■ Requirement
In the listing below, find the line holding "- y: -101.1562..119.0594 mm" and the line holding "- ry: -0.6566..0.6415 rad". Write out those two lines and all lines between, exactly, and nothing more.

■ Input data

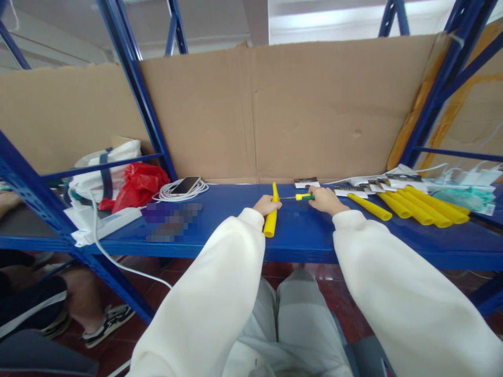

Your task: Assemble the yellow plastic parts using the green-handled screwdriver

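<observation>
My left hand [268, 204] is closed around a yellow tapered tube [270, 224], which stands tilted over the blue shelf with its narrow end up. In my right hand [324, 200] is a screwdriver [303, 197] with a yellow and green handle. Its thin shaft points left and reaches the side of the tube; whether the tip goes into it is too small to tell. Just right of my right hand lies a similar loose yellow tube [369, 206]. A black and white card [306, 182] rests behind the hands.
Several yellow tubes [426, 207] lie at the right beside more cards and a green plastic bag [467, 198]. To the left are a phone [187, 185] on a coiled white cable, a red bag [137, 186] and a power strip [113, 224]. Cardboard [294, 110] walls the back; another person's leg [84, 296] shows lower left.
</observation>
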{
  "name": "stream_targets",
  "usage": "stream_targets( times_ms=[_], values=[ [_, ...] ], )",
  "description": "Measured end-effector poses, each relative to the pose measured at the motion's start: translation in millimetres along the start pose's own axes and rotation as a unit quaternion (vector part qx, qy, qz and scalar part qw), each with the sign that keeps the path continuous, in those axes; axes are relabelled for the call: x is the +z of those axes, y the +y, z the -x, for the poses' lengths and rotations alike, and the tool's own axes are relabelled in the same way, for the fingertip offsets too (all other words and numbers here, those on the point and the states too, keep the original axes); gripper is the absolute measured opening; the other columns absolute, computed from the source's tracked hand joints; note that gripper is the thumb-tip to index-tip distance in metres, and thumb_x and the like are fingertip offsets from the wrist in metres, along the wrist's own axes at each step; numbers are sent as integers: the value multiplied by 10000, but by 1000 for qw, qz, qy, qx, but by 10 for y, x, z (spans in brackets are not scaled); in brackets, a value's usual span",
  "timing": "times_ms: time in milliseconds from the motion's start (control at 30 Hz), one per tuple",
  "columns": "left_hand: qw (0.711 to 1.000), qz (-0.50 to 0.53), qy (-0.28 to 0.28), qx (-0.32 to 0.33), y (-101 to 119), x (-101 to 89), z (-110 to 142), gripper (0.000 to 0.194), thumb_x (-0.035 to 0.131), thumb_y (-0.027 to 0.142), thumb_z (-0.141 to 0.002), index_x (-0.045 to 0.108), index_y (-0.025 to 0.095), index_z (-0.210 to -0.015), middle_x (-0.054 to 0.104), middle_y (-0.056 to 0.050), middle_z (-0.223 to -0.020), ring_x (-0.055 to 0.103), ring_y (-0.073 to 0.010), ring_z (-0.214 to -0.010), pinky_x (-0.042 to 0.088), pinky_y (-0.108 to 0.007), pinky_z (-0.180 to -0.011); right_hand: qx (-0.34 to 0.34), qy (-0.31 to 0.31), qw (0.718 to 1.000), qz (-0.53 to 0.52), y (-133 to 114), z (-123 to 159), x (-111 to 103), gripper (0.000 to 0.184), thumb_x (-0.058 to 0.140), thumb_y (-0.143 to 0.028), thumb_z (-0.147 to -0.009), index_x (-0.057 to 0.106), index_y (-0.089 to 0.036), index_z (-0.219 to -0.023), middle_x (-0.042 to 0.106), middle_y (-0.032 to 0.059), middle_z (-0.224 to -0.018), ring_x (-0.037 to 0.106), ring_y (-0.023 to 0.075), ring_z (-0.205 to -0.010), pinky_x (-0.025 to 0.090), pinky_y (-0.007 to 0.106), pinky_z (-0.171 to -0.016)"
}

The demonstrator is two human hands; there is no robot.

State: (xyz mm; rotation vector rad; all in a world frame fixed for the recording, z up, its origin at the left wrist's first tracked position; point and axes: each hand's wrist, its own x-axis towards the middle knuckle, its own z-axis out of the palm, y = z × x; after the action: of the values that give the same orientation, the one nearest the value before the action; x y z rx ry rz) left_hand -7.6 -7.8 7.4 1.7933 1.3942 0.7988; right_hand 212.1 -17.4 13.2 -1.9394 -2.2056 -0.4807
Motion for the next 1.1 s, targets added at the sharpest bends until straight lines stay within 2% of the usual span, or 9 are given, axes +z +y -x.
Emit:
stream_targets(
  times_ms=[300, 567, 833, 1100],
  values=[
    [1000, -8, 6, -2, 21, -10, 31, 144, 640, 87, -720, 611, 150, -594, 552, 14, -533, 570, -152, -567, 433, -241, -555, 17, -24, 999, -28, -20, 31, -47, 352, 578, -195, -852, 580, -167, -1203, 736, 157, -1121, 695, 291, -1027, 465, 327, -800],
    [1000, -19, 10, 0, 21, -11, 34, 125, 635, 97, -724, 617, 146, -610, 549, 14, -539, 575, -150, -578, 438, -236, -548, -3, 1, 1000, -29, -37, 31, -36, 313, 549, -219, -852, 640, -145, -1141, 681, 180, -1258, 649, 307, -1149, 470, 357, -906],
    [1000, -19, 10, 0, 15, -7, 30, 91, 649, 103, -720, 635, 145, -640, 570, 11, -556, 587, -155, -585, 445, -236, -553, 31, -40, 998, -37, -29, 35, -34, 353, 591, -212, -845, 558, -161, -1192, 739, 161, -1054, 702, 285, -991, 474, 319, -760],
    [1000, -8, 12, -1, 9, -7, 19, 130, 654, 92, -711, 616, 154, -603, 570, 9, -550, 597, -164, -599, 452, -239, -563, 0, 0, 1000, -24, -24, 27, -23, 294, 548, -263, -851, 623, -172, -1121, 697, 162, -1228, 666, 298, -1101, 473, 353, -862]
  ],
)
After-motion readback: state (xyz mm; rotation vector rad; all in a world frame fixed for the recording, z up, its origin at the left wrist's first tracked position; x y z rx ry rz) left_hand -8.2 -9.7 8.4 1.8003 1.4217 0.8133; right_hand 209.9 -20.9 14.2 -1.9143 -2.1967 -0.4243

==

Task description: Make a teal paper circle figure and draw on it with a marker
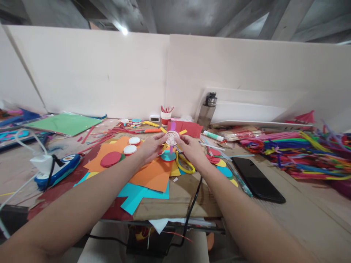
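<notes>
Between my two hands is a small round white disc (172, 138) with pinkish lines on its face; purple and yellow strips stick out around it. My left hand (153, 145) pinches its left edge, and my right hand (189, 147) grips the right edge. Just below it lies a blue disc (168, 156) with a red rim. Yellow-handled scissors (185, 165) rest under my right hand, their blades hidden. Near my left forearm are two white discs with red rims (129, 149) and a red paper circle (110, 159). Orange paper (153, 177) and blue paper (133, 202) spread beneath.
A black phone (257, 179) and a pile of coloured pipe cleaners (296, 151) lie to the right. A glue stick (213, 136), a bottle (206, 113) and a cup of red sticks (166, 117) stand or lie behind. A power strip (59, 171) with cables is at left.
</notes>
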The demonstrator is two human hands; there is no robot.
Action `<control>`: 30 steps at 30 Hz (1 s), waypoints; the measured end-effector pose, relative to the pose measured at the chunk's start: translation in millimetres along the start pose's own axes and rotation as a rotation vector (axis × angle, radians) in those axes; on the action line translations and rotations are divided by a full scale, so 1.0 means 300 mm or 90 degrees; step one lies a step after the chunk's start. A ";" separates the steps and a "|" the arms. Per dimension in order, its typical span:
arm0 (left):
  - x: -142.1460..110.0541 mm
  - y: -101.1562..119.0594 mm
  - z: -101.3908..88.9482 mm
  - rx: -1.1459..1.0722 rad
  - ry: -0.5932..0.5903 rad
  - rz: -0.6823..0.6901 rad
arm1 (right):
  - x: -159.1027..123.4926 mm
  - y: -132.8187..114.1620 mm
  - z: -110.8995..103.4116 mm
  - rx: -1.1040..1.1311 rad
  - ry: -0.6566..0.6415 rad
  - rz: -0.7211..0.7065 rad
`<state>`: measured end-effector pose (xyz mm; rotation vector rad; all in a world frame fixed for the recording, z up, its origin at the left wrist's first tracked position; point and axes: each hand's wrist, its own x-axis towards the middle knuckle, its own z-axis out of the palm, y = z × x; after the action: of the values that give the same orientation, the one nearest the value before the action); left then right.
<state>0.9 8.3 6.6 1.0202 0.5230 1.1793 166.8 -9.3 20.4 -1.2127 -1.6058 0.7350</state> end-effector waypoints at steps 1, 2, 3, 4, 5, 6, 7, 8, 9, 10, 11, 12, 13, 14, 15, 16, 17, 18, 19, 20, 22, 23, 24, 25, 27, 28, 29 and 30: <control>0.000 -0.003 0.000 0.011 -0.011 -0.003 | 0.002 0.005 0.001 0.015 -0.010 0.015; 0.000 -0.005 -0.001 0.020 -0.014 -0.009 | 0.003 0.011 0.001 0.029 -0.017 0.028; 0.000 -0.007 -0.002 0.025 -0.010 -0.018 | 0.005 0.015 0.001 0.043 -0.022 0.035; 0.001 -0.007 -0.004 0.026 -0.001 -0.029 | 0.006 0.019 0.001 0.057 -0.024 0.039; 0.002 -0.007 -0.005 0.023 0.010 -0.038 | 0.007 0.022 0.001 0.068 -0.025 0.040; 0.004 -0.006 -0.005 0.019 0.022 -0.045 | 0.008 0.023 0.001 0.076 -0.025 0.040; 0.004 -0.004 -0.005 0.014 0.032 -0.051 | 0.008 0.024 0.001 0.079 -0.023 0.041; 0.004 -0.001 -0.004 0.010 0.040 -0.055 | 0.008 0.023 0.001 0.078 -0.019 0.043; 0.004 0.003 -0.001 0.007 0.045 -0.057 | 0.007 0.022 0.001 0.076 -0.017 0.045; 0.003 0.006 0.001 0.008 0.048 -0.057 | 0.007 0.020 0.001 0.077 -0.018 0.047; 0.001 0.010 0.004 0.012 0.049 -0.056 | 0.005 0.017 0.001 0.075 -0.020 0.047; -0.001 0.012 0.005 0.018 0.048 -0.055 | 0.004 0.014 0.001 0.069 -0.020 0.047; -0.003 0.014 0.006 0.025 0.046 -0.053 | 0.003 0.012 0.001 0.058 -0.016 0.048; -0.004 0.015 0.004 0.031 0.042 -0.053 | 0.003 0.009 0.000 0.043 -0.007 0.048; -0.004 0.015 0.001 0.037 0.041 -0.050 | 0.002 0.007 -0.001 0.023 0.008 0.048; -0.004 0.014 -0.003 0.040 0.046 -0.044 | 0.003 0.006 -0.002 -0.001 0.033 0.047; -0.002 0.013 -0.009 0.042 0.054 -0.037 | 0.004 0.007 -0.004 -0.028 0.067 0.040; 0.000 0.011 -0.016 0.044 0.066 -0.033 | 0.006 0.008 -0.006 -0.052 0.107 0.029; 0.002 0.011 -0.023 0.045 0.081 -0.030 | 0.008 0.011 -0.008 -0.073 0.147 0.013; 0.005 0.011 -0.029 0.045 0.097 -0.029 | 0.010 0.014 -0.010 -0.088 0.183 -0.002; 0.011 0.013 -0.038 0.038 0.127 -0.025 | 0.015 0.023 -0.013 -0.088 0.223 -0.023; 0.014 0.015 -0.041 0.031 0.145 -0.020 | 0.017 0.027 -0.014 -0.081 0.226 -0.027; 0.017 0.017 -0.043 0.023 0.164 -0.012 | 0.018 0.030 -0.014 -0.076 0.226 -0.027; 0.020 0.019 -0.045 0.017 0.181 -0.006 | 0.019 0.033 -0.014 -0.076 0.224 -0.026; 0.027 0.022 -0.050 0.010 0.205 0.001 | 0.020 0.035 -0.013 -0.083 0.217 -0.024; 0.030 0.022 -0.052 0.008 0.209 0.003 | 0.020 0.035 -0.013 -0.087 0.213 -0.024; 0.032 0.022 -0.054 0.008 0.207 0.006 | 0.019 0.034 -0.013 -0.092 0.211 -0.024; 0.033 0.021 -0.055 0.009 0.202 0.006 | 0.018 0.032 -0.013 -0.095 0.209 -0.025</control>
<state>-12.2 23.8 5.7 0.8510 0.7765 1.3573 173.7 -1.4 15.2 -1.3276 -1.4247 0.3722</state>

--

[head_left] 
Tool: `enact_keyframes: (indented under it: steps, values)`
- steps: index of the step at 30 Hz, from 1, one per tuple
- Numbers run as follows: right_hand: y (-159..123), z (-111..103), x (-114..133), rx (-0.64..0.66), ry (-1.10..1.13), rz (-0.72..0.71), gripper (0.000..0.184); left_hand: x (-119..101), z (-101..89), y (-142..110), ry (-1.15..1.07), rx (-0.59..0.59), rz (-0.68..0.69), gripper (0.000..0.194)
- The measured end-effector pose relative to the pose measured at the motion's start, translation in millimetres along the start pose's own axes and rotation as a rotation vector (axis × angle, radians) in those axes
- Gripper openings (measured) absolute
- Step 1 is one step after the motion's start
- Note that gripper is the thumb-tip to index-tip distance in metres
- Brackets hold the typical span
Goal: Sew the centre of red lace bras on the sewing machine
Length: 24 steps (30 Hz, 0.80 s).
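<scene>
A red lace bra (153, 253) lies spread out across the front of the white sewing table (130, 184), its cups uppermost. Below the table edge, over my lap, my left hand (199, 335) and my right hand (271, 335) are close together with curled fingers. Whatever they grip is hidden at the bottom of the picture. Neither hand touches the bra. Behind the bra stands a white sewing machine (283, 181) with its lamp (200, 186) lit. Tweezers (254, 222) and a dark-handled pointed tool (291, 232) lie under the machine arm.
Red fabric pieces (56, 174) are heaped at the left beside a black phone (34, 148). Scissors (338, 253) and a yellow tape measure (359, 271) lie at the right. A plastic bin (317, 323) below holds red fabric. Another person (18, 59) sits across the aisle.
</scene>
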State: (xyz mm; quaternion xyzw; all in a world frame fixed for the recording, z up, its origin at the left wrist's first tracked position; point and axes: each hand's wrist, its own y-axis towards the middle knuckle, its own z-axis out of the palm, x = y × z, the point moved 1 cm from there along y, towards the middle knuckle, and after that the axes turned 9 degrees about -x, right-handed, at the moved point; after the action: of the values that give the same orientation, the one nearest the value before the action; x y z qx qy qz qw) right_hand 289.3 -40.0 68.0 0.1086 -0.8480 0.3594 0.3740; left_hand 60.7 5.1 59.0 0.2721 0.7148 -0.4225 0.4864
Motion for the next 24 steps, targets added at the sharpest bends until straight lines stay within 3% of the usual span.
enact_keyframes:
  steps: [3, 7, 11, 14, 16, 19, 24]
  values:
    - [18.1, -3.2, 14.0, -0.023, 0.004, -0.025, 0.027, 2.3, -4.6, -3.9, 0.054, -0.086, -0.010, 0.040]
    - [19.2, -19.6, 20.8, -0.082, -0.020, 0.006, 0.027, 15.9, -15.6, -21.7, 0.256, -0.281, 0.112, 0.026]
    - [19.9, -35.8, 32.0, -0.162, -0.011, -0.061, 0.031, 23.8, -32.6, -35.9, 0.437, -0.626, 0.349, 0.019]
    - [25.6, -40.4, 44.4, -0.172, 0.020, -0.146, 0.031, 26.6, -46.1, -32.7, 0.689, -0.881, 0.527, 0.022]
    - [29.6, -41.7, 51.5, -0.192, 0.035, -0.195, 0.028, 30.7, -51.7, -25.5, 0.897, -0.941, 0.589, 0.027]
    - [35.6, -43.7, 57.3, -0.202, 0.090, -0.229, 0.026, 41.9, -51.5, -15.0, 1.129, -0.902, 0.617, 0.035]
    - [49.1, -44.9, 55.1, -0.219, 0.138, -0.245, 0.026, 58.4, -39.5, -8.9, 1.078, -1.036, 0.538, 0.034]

■ Written response
  - y: -101.1562..119.0594 mm
  - z: -101.3908..88.9482 mm
  - rx: -1.1459..1.0722 rad
  - ry: -0.5932..0.5903 rad
  - rz: -0.6823..0.6901 rad
arm1 (right):
  - x: -159.1027..123.4926 mm
  - y: -132.8187..114.1620 mm
  - z: -110.8995..103.4116 mm
  - rx: -1.1040..1.1311 rad
  - ry: -0.6566..0.6415 rad

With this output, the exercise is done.